*Problem statement:* Sift the material for lines containing "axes", and return them.

◇ ◇ ◇ ◇ ◇

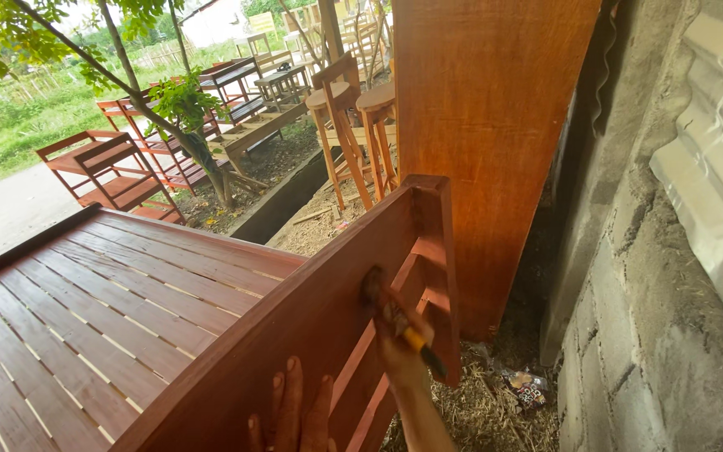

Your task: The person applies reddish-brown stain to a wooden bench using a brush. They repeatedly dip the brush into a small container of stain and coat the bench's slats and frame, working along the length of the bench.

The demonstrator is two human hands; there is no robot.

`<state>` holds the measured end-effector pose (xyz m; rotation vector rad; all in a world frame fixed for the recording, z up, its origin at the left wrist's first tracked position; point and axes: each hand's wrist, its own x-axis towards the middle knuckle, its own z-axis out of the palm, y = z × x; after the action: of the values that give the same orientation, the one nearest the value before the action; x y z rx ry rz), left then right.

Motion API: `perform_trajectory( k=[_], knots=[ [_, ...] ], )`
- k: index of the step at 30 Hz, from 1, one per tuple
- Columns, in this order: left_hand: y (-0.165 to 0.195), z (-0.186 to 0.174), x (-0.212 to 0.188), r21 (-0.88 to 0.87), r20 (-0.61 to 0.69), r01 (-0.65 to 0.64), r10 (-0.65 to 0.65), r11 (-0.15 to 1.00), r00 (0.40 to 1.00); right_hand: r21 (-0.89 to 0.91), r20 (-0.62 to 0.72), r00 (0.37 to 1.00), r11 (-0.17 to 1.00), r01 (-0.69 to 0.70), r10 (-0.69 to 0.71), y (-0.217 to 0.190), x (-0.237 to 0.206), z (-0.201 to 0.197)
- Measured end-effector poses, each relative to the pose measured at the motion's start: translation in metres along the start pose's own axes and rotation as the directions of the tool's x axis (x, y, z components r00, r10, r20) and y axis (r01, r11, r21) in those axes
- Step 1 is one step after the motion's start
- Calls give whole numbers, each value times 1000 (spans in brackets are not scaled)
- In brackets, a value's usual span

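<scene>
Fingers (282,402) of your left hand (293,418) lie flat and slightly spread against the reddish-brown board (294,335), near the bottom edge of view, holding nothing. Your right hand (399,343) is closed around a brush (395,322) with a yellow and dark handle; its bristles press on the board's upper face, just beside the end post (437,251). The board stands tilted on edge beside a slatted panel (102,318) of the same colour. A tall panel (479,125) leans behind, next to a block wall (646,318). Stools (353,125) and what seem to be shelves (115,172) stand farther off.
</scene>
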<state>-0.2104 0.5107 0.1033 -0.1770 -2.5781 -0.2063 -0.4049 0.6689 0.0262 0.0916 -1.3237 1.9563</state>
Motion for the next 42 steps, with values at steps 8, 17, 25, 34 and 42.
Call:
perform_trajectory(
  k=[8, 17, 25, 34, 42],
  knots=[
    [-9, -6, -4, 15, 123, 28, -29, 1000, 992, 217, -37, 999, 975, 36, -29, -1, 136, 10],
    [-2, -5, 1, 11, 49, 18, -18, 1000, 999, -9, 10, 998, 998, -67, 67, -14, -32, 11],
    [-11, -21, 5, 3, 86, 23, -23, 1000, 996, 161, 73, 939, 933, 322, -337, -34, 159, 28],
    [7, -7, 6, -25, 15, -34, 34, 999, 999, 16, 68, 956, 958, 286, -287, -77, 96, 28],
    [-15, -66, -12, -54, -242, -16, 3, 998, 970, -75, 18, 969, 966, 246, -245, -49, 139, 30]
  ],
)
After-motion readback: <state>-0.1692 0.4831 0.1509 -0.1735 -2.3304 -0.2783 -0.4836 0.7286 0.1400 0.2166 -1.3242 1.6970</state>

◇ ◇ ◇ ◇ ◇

*Expected answer:*
`<state>` holds the measured end-effector pose (xyz m; rotation vector rad; all in a world frame fixed for the recording, z up, its origin at the left wrist's first tracked position; point and axes: each hand's wrist, its own x-axis towards the middle knuckle, its own z-axis out of the palm, y = z × x; after the action: of the values that give the same orientation, the one nearest the value before the action; x y z rx ry rz), left then right.
- Measured end-effector poses, each relative to the pose measured at the motion's start: translation in metres along the start pose's own axes and rotation as the directions of the tool's x axis (x, y, z components r00, r10, r20) and y axis (r01, r11, r21) in those axes

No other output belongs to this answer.